Google Assistant for Classroom

How might we design an experience to help an educator match faces to names.

STEP 1: User Research

Study problems before jumping to solutions


I shadowed the first few classes of professor Shawn Van Every’s “Live Web” class at NYU.


I also interviewed four educators who taught at different levels in different cities to help me understand their experiences with names and faces of students.


I categorized their experience into three themes:


Both Nancy and Jessica face difficulties remembering and pronouncing the unfamiliar names and wish that there were tools to read those names to them correctly.


Teachers do not seem to struggle with remembering the students who are talkative or the students who are attention seeking.


Both Jessica and Joey desire to call on the students who are quiet but they do not know or remember their names.

STEP 2: Brainstorming

Diverge on the ideas and converge on the one that solves the problem best.

During the class observation, I noticed that Shawn had printed out a list with the students’ headshots from the school system to help him match their faces with their names. At first glance, the print out seemed a very powerful aid. However, the pain point to this experience is that sometimes when a student is speaking, Shawn could not find his name on the list quickly enough. There are two main reasons this struggle arises. One, the student might look different in the photo and Shawn was not able to recognize the student. Two, the photo was listed towards the end of the list and Shawn did not manage to get to them before the student finished talking.

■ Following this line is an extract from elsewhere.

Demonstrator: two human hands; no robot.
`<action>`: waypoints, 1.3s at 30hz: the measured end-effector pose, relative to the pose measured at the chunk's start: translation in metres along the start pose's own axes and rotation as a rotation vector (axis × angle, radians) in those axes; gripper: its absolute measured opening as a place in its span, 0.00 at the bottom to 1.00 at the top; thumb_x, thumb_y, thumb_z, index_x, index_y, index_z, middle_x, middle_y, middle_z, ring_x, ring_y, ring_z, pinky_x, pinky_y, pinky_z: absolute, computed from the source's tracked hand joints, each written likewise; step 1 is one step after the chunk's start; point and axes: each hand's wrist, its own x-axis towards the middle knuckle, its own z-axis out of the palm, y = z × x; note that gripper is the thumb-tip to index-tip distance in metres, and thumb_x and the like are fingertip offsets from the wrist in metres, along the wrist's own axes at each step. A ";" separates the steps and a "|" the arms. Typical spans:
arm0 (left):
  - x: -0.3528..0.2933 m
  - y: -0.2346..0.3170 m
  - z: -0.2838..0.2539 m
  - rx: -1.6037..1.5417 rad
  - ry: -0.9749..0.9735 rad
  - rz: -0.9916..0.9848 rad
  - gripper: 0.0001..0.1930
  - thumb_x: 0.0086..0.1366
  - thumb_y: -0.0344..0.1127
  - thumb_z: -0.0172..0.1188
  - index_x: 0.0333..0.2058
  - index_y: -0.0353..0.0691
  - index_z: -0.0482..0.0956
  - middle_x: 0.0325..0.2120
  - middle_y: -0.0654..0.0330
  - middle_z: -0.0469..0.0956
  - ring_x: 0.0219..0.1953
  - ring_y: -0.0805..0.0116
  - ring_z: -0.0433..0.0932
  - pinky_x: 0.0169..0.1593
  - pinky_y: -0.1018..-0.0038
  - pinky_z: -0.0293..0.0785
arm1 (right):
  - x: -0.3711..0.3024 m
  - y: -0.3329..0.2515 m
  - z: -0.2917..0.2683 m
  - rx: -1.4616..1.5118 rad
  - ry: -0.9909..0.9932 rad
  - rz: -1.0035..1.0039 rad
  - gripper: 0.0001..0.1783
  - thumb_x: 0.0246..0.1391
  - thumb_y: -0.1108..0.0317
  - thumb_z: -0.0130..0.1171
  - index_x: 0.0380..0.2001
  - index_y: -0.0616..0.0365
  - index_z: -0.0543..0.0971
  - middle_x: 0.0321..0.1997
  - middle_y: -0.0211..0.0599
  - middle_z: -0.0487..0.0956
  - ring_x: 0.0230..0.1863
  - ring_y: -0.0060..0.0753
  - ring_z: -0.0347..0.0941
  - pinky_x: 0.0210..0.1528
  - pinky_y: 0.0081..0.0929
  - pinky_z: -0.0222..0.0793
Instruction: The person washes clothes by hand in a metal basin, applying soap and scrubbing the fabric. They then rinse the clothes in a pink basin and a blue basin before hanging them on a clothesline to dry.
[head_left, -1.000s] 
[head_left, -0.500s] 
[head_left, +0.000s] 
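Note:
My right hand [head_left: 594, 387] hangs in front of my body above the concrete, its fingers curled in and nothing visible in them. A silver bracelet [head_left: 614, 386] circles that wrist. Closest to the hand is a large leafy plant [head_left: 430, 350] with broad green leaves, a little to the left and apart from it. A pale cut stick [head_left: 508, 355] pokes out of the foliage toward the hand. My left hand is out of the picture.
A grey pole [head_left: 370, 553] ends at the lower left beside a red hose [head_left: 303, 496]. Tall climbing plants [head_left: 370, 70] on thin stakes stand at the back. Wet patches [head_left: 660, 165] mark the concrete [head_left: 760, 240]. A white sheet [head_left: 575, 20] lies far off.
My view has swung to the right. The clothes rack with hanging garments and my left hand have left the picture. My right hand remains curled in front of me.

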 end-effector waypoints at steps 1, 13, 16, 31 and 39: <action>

I recently read this news article online, about how the speaker recognition technology might present opportunities to assist teachers in the classroom. These observations led me to craft the problem statement as follow:

“How might we create a digital student list that automatically identifies the student who is speaking through voice recognition?”

STEP 3: Rapid Prototyping

Build a low-fidelity prototype to learn from the users and involve them in the design process as early as possible.

Story 1: Before the class

Story 2: During the class

Story 3: After the class

STEP 4: Measure and Learn

I tested the stories with the teachers and learned what works and what doesn’t work

“What works…”

1. Memorization happens by categories in sequence

Talkative students and attention seekers are easily remembered on the first few days but the quiet ones are harder to remember.

2. 3D > 2D

Pre-recorded videos really help with remembering names and with pronunciations.

3. “Wow” moment

All of them wowed upon finding out that there is the quiet student list function.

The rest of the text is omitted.